§ **Directions**: The expected answer holds every line from the first line of the data below through the line containing "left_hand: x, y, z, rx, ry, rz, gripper", exactly as written, and no other line.

§ **Dataset content**:
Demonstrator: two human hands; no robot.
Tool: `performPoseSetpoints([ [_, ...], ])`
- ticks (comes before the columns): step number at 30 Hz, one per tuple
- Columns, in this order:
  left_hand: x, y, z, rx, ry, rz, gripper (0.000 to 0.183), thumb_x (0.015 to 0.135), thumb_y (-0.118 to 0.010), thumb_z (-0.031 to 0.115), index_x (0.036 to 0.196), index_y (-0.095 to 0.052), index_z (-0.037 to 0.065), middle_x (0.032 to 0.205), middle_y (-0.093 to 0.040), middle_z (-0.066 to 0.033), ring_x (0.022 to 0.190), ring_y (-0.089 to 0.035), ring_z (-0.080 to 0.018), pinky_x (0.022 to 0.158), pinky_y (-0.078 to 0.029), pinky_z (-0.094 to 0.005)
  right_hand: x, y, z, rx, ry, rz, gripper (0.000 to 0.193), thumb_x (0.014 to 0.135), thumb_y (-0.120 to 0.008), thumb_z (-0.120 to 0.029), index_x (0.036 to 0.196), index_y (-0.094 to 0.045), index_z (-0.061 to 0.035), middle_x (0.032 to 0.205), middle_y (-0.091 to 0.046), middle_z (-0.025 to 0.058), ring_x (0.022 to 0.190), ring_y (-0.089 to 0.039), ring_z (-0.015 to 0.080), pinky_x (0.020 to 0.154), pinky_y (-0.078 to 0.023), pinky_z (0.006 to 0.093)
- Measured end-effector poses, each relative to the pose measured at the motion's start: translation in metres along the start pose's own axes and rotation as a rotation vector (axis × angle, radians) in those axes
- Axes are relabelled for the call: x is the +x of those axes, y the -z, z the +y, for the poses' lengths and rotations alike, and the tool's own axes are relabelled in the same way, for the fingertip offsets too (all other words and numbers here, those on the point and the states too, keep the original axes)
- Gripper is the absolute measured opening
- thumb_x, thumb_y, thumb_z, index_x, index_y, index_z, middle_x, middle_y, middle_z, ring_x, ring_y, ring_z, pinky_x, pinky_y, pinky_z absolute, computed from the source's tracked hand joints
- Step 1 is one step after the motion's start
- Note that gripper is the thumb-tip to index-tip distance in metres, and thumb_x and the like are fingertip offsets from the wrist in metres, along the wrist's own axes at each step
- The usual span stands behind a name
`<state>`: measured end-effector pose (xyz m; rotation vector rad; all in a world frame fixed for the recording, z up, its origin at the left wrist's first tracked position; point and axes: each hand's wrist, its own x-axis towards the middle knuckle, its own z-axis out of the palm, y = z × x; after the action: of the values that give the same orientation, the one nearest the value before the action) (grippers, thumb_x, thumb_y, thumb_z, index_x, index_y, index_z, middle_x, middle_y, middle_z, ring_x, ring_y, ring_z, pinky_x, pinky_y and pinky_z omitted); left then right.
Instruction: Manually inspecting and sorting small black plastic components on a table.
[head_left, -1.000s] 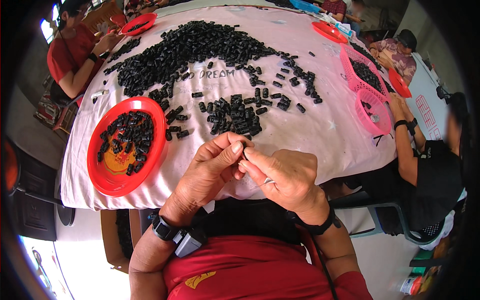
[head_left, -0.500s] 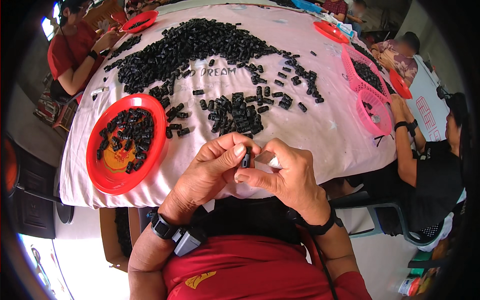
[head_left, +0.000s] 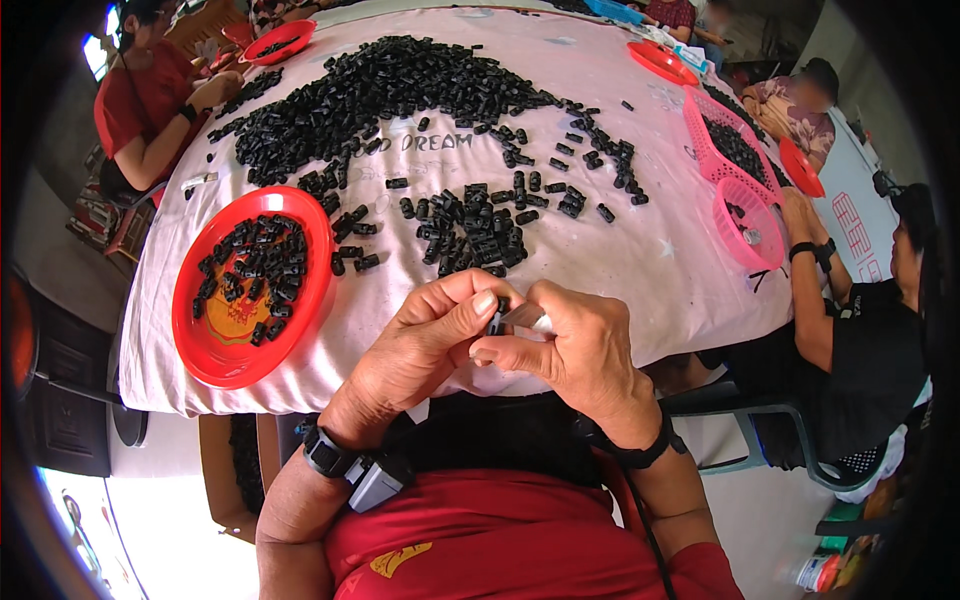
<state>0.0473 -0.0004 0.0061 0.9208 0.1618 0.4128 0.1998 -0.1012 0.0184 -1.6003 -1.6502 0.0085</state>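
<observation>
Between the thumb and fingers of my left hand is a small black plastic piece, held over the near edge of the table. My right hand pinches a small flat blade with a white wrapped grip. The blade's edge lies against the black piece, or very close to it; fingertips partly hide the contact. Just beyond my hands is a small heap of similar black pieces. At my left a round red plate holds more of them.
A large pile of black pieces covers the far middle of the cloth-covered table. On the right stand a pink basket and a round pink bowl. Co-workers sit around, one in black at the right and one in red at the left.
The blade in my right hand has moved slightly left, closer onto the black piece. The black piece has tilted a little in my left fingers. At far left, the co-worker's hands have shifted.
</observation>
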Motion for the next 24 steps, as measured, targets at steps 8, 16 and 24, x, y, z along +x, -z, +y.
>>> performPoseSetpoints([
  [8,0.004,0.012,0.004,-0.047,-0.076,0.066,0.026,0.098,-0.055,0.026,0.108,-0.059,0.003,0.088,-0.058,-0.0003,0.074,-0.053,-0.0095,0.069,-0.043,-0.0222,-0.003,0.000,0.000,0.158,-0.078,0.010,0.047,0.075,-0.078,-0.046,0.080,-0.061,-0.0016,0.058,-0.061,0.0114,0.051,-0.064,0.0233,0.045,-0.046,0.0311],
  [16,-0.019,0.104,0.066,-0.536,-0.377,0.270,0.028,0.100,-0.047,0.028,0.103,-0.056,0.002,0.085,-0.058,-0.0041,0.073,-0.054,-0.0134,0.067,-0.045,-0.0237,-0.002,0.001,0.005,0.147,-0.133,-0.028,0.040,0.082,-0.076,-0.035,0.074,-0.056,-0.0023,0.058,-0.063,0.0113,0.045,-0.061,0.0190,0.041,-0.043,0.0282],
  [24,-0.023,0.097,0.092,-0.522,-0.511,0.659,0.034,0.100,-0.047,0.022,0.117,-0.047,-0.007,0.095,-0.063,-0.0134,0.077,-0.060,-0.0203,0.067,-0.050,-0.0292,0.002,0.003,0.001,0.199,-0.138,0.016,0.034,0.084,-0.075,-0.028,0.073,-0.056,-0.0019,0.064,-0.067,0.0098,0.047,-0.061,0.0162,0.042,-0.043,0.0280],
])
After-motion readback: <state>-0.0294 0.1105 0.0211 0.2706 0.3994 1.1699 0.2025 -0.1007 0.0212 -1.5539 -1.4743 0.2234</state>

§ **Written reply**:
Demonstrator: two human hands; no robot.
Tool: `performPoseSetpoints([ [_, ...], ])`
- ticks (comes before the columns): step number at 30 Hz, one per tuple
- Columns, in this order:
  left_hand: x, y, z, rx, ry, rz, gripper (0.000 to 0.183), thumb_x (0.015 to 0.135), thumb_y (-0.118 to 0.010), thumb_z (-0.031 to 0.115), index_x (0.036 to 0.196), index_y (-0.095 to 0.052), index_z (-0.037 to 0.065), middle_x (0.032 to 0.205), middle_y (-0.093 to 0.040), middle_z (-0.066 to 0.033), ring_x (0.022 to 0.190), ring_y (-0.089 to 0.035), ring_z (-0.080 to 0.018), pinky_x (0.022 to 0.158), pinky_y (-0.078 to 0.029), pinky_z (-0.094 to 0.005)

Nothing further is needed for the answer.